If you fail to pay your credit card bills, the bank or financial institution that issued the credit card would move court and seek for wage garnishment or non-wage garnishment that would freeze your bank account. But if you use mortgage refinancing to pay your credit card bills, you would lose your assets if you fail to clear the new debt.

Avoid Refinancing Regularly With The Same Lender

Avoid Refinancing Regularly

Photo Credit: Langwithdevelopments.co.uk

Often you would be tempted to obtain a refinance loan from your current lender to clear your existing debt. From the point of view of your current lender, refinancing is an inexpensive method of issuing a new loan. Your current lender knows everything about your mortgaged property. Therefore, property appraisal and title searches are not required when your current lender gives a new loan. Your lender would encourage you to opt for repeated mortgage refinance by slightly reducing the interest rate on the new loans.

If you ignore the high hidden cost involved in regular refinancing, your financial difficulties would aggravate in the long run and your lender’s profit will keep on multiplying. If other lenders are offering mortgage loans at a lower interest rate, you can obtain a new loan from a new lender. If you want to stick to your current lender, instead of opting for loan refinance, you can ask your creditor to lower your loan payments although it might attract higher interest rate, higher closing costs and prepayment penalties.

Check The Credentials Of The Lender

Fraud refinancing companies are always on the prowl. They are always trying to deceive debtors by luring them to take new loans on terms that are too good to be true. It is advisable to check the credentials of a lender with the apex banking institution and banking commission. Before doing business with a creditor, you can contact the consumer complaint hotline to know whether other consumers have filed complaints against the lender.

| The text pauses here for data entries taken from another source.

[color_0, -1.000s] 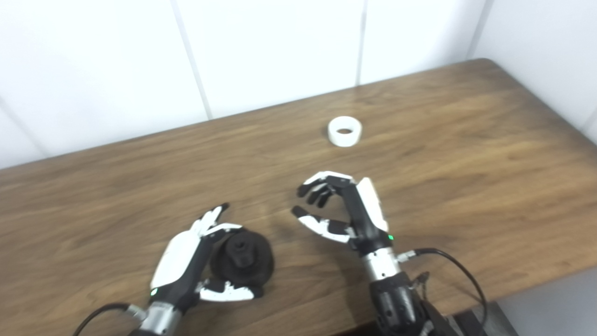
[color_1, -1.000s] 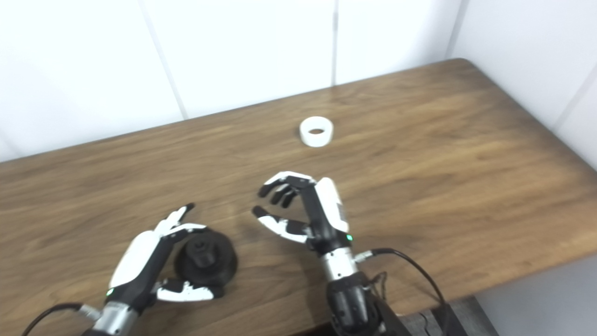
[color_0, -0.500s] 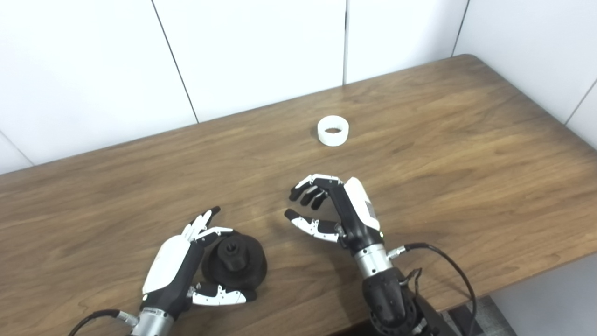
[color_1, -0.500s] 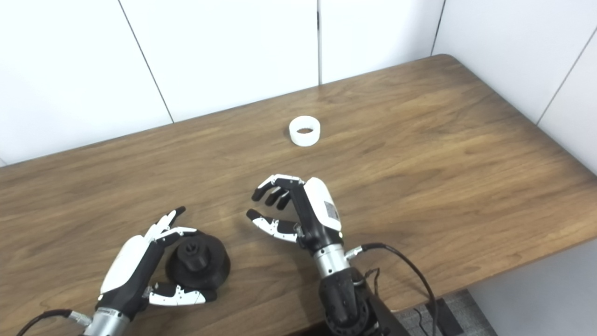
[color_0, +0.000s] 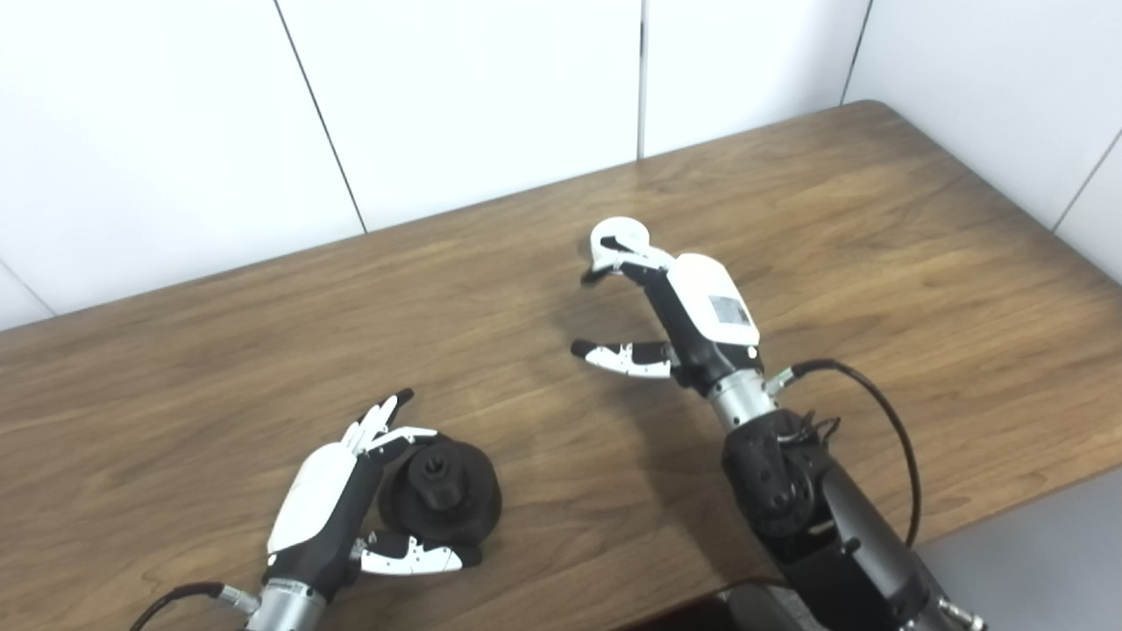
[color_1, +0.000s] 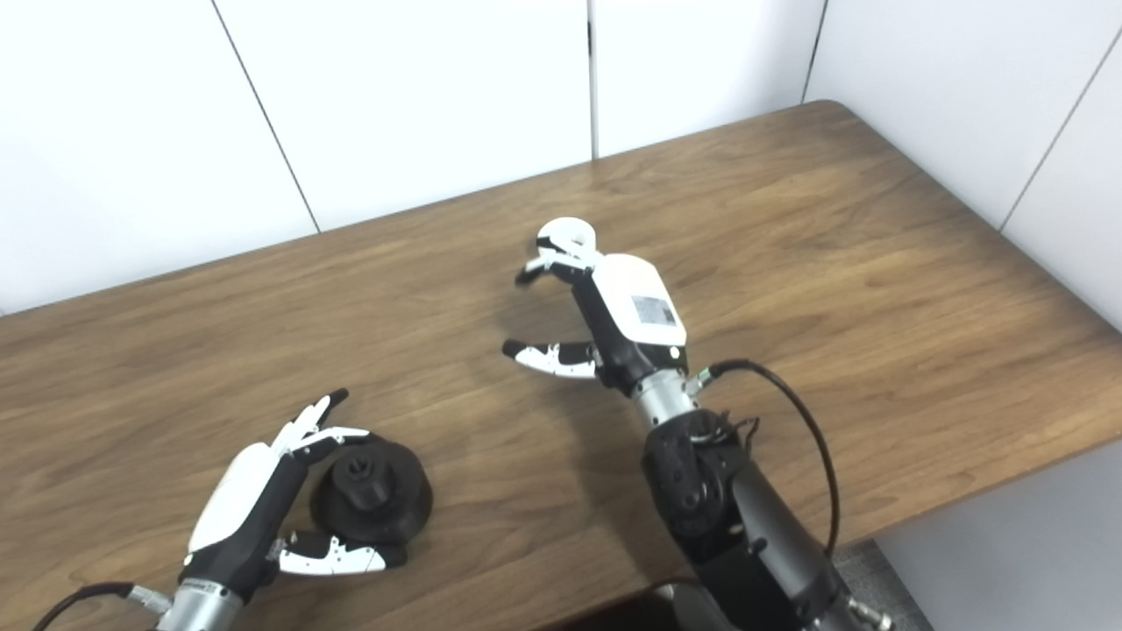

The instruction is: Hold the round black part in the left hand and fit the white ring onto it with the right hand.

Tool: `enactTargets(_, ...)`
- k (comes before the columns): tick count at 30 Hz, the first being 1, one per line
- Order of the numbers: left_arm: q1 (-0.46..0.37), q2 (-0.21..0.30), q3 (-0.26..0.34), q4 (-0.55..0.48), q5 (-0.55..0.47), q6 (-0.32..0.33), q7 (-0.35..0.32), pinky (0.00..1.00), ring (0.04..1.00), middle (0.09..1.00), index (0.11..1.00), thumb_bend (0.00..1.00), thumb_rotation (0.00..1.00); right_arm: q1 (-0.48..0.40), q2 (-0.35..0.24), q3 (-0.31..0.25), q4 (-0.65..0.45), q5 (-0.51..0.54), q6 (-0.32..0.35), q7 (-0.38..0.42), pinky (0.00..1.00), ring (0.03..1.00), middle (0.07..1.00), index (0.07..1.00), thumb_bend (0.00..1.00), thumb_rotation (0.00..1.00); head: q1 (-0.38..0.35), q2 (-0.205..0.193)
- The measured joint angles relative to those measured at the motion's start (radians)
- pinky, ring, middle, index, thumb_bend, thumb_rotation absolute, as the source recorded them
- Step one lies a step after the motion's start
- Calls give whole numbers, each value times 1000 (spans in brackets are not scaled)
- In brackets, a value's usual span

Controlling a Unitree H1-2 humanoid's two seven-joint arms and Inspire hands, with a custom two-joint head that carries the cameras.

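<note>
The round black part [color_0: 441, 491] lies on the wooden table [color_0: 877, 263] near the front left, its hub facing up. My left hand [color_0: 337, 504] lies open around its left side, fingers behind it and thumb in front, not closed on it. The white ring [color_0: 618, 238] lies flat further back at the table's middle. My right hand [color_0: 675, 307] is open just in front of the ring, its fingers [color_1: 552, 258] reaching over the ring's near edge and hiding part of it, thumb spread out to the left. The ring is not grasped.
White wall panels [color_0: 482, 96] stand behind the table's back edge. The table's right edge [color_0: 1034, 237] runs along the right wall. A black cable [color_0: 877, 412] loops from my right wrist. Bare wood lies between the two hands.
My right hand has moved away from me, from the table's middle up to the white ring, and its fingers have spread. The left hand and black part have stayed put. The camera has shifted slightly.
</note>
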Motion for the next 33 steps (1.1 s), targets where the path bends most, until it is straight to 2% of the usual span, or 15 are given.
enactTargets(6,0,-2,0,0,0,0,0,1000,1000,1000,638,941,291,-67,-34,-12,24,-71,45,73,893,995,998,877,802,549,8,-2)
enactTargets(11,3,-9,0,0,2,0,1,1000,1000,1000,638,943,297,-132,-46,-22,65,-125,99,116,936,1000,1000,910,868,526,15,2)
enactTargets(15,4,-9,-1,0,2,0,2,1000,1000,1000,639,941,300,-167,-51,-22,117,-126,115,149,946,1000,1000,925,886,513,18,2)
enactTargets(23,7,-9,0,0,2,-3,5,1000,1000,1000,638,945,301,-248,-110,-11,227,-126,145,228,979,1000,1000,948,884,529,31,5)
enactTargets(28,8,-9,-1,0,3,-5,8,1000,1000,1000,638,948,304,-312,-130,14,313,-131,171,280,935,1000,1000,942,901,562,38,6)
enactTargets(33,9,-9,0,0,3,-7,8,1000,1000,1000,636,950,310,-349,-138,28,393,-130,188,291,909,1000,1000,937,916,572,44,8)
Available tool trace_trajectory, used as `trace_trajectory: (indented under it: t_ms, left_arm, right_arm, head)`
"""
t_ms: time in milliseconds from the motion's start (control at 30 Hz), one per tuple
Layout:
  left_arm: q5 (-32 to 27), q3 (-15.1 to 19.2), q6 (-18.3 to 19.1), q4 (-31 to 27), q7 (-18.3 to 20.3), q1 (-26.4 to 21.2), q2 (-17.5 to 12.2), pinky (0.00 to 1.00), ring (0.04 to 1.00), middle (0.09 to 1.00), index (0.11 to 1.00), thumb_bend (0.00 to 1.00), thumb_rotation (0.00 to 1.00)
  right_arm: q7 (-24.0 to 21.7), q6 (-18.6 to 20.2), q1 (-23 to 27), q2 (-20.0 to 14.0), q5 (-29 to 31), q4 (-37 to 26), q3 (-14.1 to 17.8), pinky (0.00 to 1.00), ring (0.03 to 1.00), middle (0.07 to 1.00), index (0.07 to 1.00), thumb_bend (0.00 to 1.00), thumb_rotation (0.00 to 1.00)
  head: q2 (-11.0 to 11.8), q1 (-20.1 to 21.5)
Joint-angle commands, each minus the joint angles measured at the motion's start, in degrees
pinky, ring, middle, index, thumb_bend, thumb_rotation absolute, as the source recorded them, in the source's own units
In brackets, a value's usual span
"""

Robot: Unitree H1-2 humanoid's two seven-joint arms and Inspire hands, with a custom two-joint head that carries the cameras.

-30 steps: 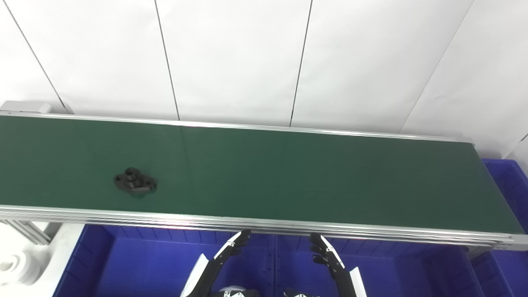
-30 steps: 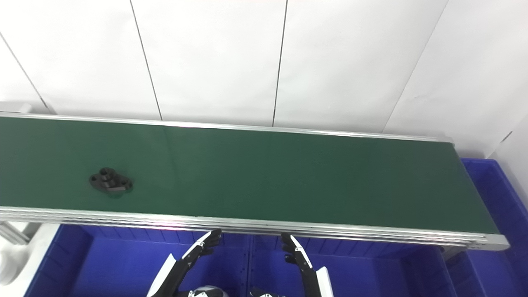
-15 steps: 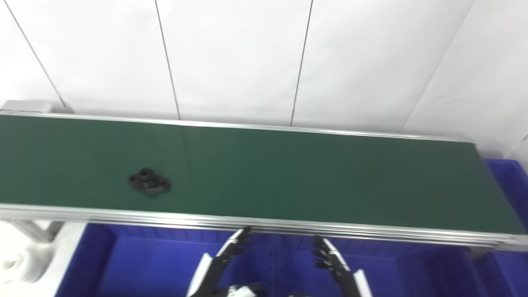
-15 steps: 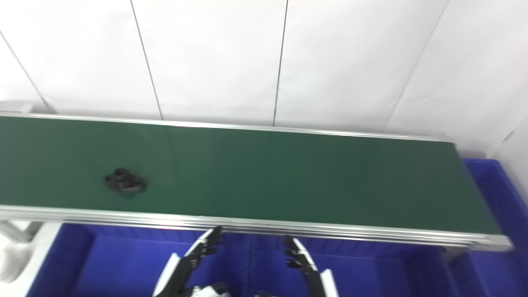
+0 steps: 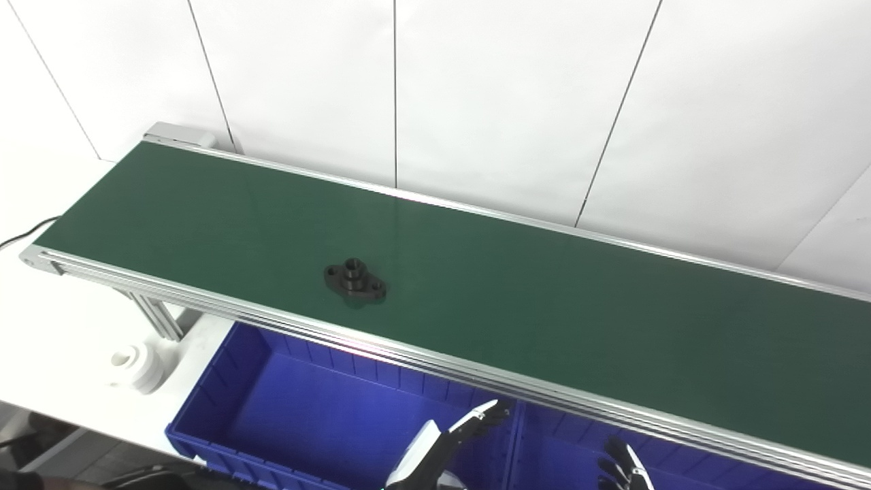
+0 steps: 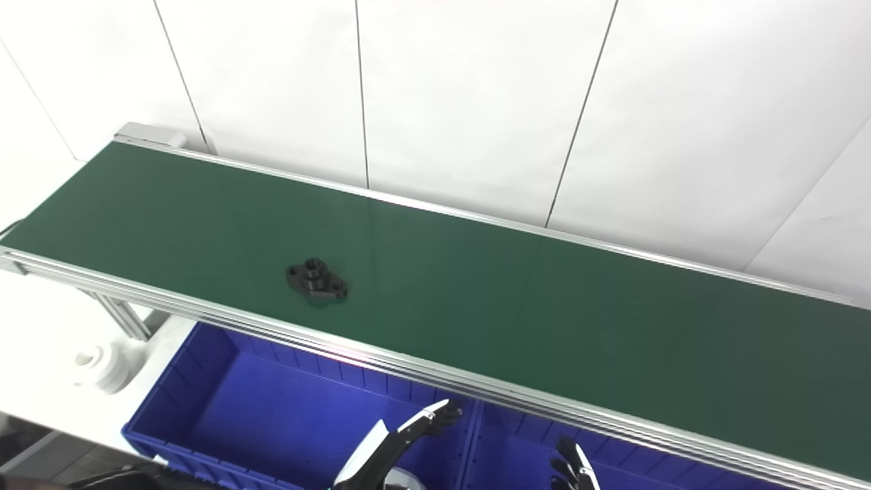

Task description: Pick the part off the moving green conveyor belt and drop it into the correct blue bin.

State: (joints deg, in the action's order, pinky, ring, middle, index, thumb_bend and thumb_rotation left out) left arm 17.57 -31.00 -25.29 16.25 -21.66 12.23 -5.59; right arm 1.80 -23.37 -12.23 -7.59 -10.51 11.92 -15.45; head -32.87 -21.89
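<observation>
Camera swung left since before, part carried further along belt | left hand fingers straight, spread, empty, low over blue bin | right hand only fingertips visible, state unclear | black flanged part flat on matte green conveyor belt, near front rail

Both head cameras look down across one conveyor belt.
</observation>
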Motion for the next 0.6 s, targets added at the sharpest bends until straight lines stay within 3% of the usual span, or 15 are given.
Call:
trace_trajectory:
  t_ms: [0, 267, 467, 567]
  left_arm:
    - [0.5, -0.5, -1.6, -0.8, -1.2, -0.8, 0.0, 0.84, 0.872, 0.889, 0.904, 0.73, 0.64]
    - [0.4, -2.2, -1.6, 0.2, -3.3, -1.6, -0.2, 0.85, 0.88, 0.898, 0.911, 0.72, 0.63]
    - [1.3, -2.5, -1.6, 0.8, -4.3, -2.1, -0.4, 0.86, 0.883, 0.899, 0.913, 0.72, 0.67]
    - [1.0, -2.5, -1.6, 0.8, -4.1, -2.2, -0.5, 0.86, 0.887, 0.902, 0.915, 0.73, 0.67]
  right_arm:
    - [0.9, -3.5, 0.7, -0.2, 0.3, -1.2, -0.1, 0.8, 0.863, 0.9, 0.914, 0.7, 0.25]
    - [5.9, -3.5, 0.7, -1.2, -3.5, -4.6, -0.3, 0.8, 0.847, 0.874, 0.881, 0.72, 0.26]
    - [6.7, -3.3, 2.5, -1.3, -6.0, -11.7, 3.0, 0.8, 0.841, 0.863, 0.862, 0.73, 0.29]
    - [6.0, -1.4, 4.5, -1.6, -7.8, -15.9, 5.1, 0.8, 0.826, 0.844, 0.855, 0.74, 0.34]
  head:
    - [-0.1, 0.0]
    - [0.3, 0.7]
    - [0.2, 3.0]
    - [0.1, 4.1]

Be careful of mortgage brokers.

Tempted by huge commissions, these brokers might fool you into accepting a bad deal. Also, be aware of salespersons that would come to your house with loan refinance schemes. Before signing a deal, if you are in doubt, ask a finance expert you trust to review the loan. To avoid frauds and prevent foreclosure you can consult non-profit finance counseling agencies. Even after signing the mortgage refinance paper, you can cancel the deals within three days after signing the papers.